§ Requirement
The data below holds the lines to copy: everything from the line containing "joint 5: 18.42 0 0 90" to the line containing "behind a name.", both ends included, set down exactly.

§ Extracted records
'''

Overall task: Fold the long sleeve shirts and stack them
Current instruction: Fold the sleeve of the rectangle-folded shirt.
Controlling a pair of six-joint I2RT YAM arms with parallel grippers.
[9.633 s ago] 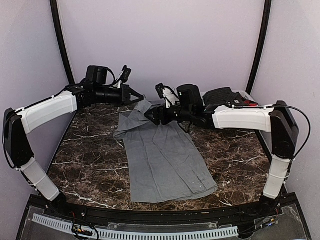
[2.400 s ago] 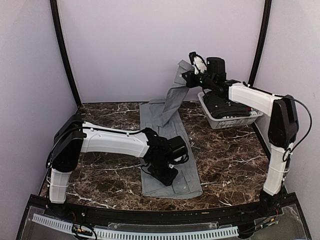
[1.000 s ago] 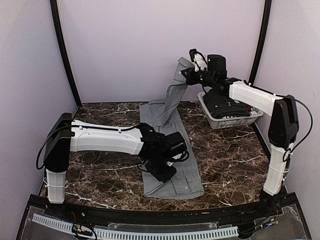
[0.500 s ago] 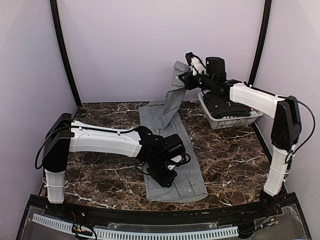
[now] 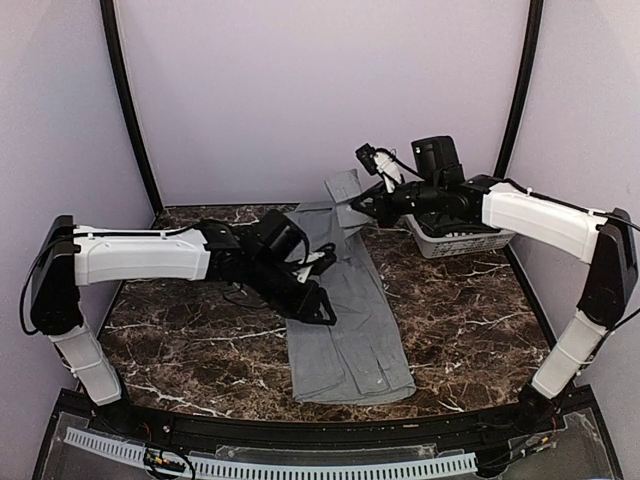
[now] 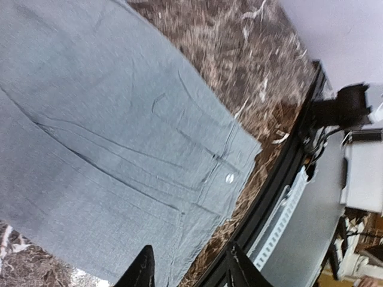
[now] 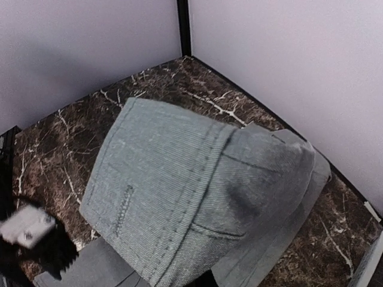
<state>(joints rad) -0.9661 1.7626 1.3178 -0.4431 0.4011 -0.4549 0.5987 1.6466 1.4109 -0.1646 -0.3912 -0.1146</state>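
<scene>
One grey long sleeve shirt (image 5: 345, 320) lies in a long narrow strip down the middle of the dark marble table (image 5: 470, 320), hem towards the front. My left gripper (image 5: 318, 308) hovers over the strip's left edge. In the left wrist view its fingers (image 6: 143, 272) stand apart above the shirt (image 6: 119, 119), with nothing between them. My right gripper (image 5: 358, 207) is shut on the far end of the shirt and holds it just above the table's back. A buttonholed cuff (image 7: 197, 197) drapes over that gripper and hides its fingers.
A white basket (image 5: 440, 243) holding dark clothes stands at the back right, partly behind my right arm. Lilac walls close in the back and both sides. A black rail (image 6: 281, 173) runs along the table's front edge, just past the hem.
My left gripper has opened, let go of the shirt's lower part and pulled back to the left. The right gripper has come down and leftward, lowering the raised cloth towards the table.
</scene>
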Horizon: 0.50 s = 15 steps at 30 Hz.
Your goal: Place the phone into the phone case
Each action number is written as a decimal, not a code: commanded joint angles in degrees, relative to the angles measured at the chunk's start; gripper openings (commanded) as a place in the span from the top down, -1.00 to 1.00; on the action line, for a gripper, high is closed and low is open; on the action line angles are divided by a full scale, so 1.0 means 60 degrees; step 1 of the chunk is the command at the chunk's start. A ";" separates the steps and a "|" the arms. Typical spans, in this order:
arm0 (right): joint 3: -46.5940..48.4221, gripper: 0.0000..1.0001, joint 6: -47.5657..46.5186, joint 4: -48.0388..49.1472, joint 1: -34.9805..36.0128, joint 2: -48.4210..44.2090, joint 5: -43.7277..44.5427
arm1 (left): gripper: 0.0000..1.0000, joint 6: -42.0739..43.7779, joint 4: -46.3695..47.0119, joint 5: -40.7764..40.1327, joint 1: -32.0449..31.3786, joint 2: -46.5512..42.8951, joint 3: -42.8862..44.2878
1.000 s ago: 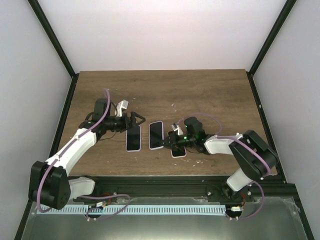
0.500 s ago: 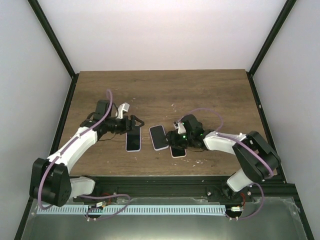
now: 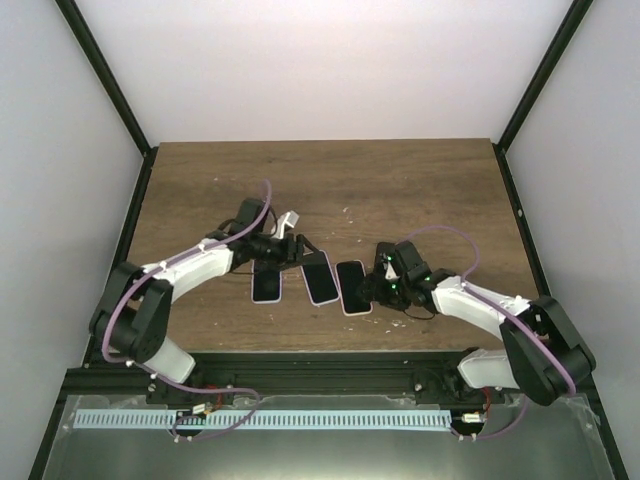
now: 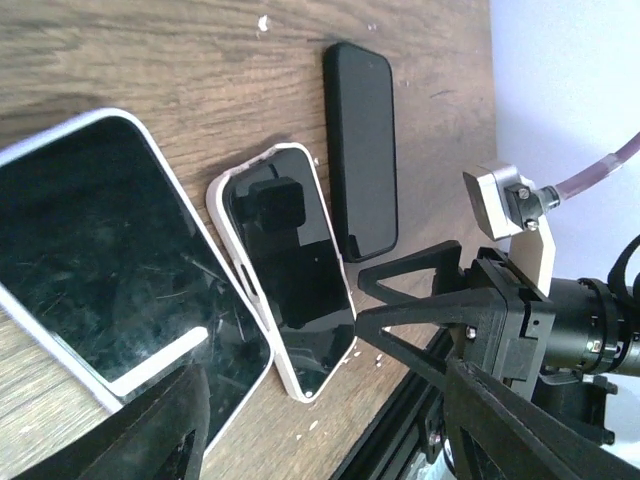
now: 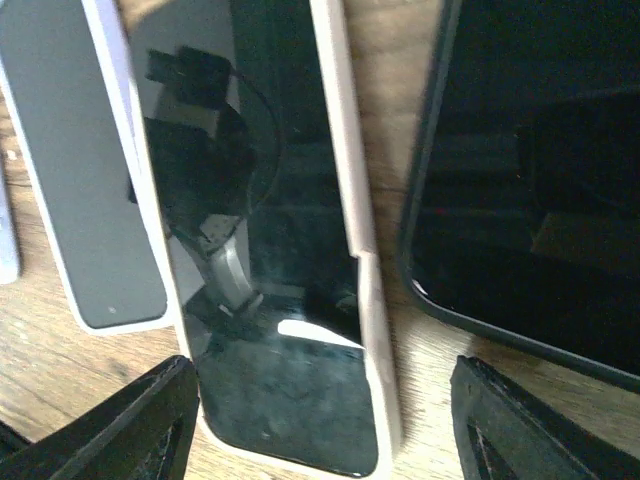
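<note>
Three flat slabs lie side by side on the wooden table. The middle one is a glossy black phone with a white rim notched on one side; it lies tilted. To its right is a black phone case with a raised edge. My left gripper hangs open at the phone's far end, touching nothing. My right gripper is open too, its fingers either side of the phone's end without clamping it.
A second white-rimmed phone lies left of the middle one, almost touching it. The black frame rail runs along the table's near edge just behind the phones. Dark posts and white walls close in the sides.
The right gripper opened, let go and drew back to the right. The middle phone now lies tilted, its far end leaning left. The left arm swung right to that end, its jaws narrowing.
</note>
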 commanded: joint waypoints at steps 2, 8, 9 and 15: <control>-0.0165 -0.41 -0.0167 0.0253 -0.0109 0.0156 0.0032 | -0.30 -0.1053 0.1674 0.0552 -0.0437 0.0866 -0.0318; -0.0532 -0.45 0.0177 0.1690 -0.0101 0.0791 -0.0868 | -0.22 -0.1799 0.2676 0.0538 -0.0657 0.0848 -0.1360; -0.0691 -0.46 0.0328 0.2100 -0.0107 0.0847 -0.1140 | -0.21 -0.1877 0.2841 0.0550 -0.0696 0.0872 -0.1490; -0.1334 -0.46 0.1433 0.5057 -0.0109 0.1152 -0.2207 | -0.09 -0.2025 0.3476 0.0636 -0.0775 0.1221 -0.1941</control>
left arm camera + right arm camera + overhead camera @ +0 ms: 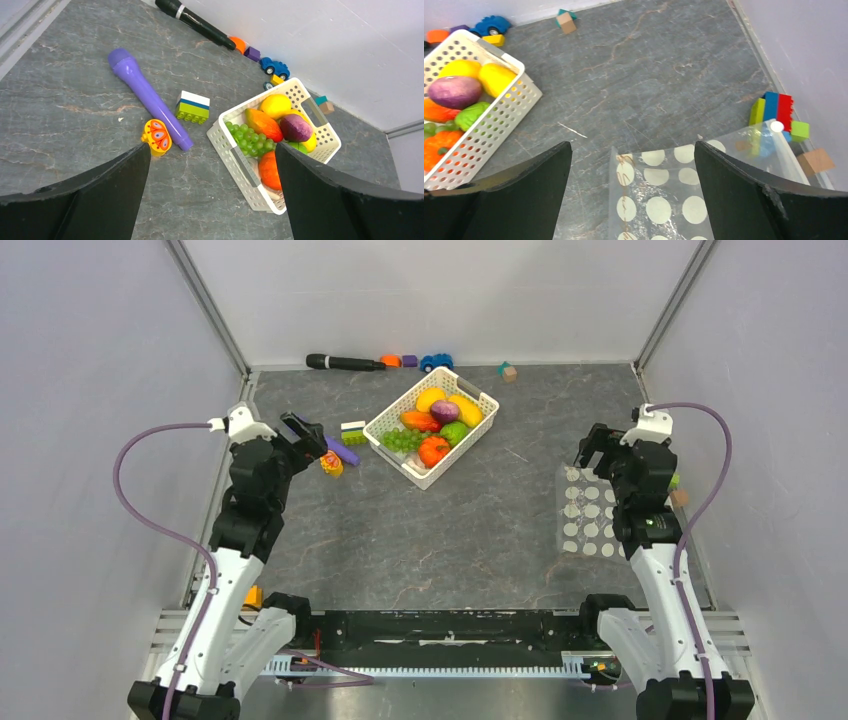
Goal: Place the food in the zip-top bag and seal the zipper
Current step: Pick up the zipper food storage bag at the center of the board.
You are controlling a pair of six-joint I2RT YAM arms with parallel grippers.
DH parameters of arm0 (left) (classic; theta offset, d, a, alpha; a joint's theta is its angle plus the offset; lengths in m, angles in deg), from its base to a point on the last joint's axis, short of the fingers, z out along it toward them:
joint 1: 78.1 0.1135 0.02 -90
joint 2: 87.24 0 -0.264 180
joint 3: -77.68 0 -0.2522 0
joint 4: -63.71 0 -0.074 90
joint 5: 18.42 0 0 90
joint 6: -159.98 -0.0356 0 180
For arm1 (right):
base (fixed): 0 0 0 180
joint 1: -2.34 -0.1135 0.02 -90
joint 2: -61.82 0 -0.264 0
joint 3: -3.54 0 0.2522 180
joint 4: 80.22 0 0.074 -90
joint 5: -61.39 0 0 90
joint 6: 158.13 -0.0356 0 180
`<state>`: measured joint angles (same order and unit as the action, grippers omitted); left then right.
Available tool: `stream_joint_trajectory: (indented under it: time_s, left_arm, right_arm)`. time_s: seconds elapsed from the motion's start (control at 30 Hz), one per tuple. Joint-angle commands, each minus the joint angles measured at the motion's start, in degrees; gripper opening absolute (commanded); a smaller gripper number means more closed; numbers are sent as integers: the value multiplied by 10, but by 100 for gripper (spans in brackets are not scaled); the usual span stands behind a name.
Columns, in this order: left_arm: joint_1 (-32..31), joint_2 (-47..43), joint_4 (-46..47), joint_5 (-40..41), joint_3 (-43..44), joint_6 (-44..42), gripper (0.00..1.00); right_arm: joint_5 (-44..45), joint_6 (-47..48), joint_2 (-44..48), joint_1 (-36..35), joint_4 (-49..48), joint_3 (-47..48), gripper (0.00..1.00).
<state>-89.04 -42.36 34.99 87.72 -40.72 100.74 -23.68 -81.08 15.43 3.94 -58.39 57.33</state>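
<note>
Top external shows our left fingers (100,200) and right fingers (749,200) wide and empty, ready to grasp. The food (434,425) waits in the basket (398,462), and the zip-top bag (585,522) lies flat by our right arm.

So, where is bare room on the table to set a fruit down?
Free: the wide middle between basket and bag, and the near edge. Crowded: left of the basket (purple microphone, block) and the back wall (car).

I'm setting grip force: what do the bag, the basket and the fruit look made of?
Bag: thin clear plastic film, glossy; wrinkled, table shows through.
Basket: stiff-looking white plastic, moulded holes.
Fruit: probably hard plastic, smooth and shiny.
</note>
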Motion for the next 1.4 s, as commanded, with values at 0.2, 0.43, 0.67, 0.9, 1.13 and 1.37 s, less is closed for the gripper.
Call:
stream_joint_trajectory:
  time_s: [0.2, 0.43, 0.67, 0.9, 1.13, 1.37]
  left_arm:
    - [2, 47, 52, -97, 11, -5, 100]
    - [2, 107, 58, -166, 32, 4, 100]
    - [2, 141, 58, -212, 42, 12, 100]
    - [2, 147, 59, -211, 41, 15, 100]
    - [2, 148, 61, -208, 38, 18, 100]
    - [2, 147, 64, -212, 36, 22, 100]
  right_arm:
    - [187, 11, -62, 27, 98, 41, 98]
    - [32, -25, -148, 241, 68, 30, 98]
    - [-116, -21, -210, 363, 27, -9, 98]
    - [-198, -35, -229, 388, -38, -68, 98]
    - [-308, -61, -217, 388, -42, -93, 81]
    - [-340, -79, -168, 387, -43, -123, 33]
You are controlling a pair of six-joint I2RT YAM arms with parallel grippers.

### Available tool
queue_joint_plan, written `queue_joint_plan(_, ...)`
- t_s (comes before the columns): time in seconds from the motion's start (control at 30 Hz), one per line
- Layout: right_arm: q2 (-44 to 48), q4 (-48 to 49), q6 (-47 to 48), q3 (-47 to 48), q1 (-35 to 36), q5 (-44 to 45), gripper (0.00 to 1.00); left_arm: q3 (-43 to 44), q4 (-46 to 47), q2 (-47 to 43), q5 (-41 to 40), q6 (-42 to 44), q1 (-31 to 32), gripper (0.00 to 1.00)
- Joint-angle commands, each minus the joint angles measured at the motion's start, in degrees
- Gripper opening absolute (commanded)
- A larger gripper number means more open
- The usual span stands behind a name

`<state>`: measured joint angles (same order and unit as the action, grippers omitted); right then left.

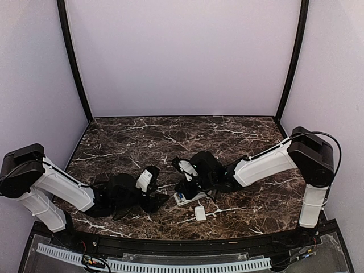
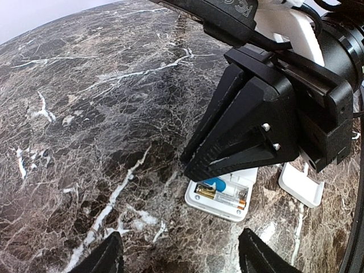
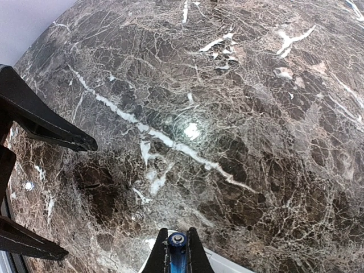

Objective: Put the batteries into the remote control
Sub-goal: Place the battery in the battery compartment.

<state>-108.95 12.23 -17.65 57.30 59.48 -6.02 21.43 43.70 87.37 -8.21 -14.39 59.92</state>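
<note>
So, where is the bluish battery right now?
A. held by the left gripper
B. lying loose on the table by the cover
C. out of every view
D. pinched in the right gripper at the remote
D: the right wrist view shows the bluish battery between the right gripper's fingers, down at the remote control; the left gripper is open and empty.

Surface: dark brown marble-patterned tabletop point(image 1: 142, 133) with white veining, glossy.
Near-centre item: slim white rectangular plastic remote control point(image 2: 223, 200), lying flat on the tabletop, back upward, battery bay uncovered.
Adjacent item: small flat white rectangular cover point(image 1: 200, 213), lying flat just beside the remote control, on its near-edge side.
</note>
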Motion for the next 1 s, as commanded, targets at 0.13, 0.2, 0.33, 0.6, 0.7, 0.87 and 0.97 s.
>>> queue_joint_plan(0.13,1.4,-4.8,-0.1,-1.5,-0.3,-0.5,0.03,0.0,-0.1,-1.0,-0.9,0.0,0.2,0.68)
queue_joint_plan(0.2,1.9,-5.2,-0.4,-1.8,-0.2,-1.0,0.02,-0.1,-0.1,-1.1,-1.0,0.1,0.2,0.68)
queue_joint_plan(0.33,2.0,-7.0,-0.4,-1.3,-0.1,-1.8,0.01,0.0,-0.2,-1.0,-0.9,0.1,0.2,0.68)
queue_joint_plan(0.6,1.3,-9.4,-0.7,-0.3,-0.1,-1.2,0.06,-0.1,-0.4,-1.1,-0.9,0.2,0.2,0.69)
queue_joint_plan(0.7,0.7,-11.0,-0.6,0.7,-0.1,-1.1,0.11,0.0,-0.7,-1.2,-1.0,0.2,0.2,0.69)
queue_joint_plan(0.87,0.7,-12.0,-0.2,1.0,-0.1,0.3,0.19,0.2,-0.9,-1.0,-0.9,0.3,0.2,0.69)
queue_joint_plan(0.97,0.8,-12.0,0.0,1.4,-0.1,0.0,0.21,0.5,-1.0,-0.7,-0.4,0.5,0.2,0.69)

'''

§ Task response
joint 5: 18.42 0 0 90
joint 6: -159.98 -0.0356 0 180
For arm1 (right):
base (fixed): 0 0 0 180
joint 1: -2.34 -0.1135 0.02 -90
joint 2: -61.82 0 -0.264 0
joint 3: -3.54 0 0.2522 180
joint 4: 80.22 0 0.074 -90
joint 5: -61.39 0 0 90
joint 6: 158.13 -0.0356 0 180
`<state>`: measured joint angles (same order and unit as the action, grippers omitted); left then right.
Available tool: `stream_joint_trajectory: (indented under it: time_s, left_arm, right_arm)`. time_s: seconds elapsed from the motion's start (control at 30 Hz), one per tuple. Joint-angle commands, each minus the joint angles measured at the motion's start, in degrees; gripper opening absolute (commanded); a smaller gripper number means more closed; numbers are sent as integers: the value multiplied by 10, but by 100 for gripper (spans in brackets are not scaled); the usual span stands behind a name.

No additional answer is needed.